_EXERCISE BRIEF_
Would you reproduce each line below exactly, leaving every picture out?

_RECORDED INFORMATION_
::::
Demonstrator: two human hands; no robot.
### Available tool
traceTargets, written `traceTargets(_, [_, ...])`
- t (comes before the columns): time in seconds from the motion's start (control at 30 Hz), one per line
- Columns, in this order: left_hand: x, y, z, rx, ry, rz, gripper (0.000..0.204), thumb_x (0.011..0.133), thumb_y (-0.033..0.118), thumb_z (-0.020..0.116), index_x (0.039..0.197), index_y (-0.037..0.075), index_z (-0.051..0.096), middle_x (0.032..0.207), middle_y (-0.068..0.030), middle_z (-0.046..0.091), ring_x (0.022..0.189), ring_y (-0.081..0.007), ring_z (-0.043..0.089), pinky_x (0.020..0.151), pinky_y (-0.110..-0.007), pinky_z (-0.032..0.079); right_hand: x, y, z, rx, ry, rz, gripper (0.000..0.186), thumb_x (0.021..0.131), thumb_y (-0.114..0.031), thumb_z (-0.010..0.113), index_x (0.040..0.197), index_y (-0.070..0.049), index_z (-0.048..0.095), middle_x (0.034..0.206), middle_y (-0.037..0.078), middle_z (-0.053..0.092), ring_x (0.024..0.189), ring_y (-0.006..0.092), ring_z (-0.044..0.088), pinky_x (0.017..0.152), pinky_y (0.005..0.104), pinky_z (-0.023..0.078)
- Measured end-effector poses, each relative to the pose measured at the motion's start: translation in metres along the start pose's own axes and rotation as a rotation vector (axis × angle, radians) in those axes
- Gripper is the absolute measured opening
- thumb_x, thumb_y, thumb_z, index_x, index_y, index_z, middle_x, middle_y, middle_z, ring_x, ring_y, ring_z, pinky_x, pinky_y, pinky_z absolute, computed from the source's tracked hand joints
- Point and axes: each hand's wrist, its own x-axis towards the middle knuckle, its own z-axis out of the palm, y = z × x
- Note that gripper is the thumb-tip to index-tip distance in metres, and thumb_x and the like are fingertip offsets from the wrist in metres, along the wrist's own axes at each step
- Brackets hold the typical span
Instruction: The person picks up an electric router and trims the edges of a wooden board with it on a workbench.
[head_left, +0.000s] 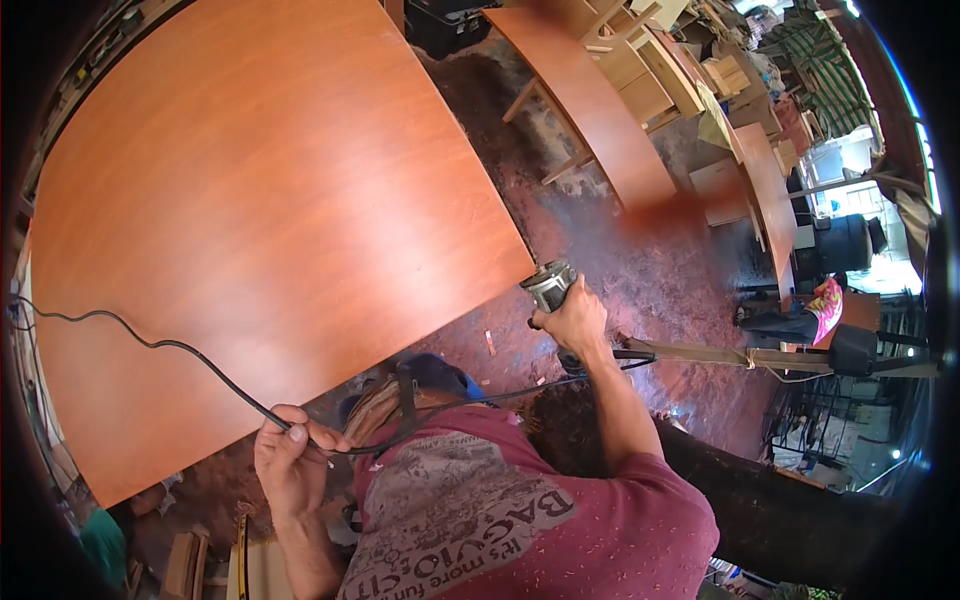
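The right hand (pixel 580 322) grips the power tool (pixel 550 287) at the tabletop's (pixel 300 200) near right corner; the left hand (pixel 290 462) pinches the black cord (pixel 251 404) by the near edge — likely against snagging.

from the head, one wide fisheye view looks down at the nearby orange-brown panel (pixel 270 230).

The person wears a maroon T-shirt (pixel 625 520) with short sleeves (pixel 682 505), grey chest print (pixel 465 500) and scattered pale specks (pixel 600 572).
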Motion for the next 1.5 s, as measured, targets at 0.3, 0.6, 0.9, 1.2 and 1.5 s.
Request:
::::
_RESPONSE AREA_
Demonstrator: two human hands; no robot.
### Available tool
traceTargets, written `traceTargets(_, [_, ...])`
- t (comes before the columns): time in seconds from the motion's start (control at 30 Hz), one per line
- Columns, in this order: left_hand: x, y, z, rx, ry, rz, gripper (0.000..0.204), thumb_x (0.011..0.133), thumb_y (-0.033..0.118), thumb_z (-0.020..0.116), index_x (0.039..0.197), index_y (-0.037..0.075), index_z (-0.051..0.096), middle_x (0.032..0.207), middle_y (-0.068..0.030), middle_z (-0.046..0.091), ring_x (0.022..0.189), ring_y (-0.081..0.007), ring_z (-0.043..0.089), pinky_x (0.020..0.151), pinky_y (-0.110..-0.007), pinky_z (-0.032..0.079); right_hand: x, y, z, rx, ry, rz, gripper (0.000..0.186), thumb_x (0.021..0.131), thumb_y (-0.114..0.031), thumb_z (-0.010..0.113), index_x (0.040..0.197), index_y (-0.070..0.049), index_z (-0.048..0.095), middle_x (0.034..0.206), middle_y (-0.037..0.078), middle_z (-0.053..0.092), ring_x (0.024..0.189), ring_y (-0.006..0.092), ring_z (-0.044..0.088), pinky_x (0.017..0.152), pinky_y (0.005..0.104), pinky_z (-0.023..0.078)
- Measured end-effector poses, each relative to the pose measured at the motion's start: translation in metres along the start pose's own axes and rotation as a rotation vector (axis × angle, radians) in those axes
- Gripper is the absolute measured opening
- thumb_x, thumb_y, thumb_z, index_x, index_y, index_z, middle_x, middle_y, middle_z, ring_x, ring_y, ring_z, pinky_x, pinky_y, pinky_z absolute, computed from the source's tracked hand joints
- Point and axes: each hand's wrist, its own x-axis towards the middle knuckle, its own z-axis out of the palm, y = z × x
- Note that gripper is the thumb-tip to index-tip distance in metres, and thumb_x and the like are fingertip offsets from the wrist in metres, along the wrist's own axes at each step
- Brackets hold the typical span
Instruction: The person picks up an electric router and trims the edges of a wooden board with it on a workbench.
[head_left, +0.000s] 
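The right hand (pixel 580 322) grips the power tool (pixel 550 287) at the tabletop's (pixel 300 200) near right corner; the left hand (pixel 290 462) pinches the black cord (pixel 251 404) by the near edge — likely against snagging.

from the head, one wide fisheye view looks down at the nearby orange-brown panel (pixel 270 230).

The person wears a maroon T-shirt (pixel 625 520) with short sleeves (pixel 682 505), grey chest print (pixel 465 500) and scattered pale specks (pixel 600 572).
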Motion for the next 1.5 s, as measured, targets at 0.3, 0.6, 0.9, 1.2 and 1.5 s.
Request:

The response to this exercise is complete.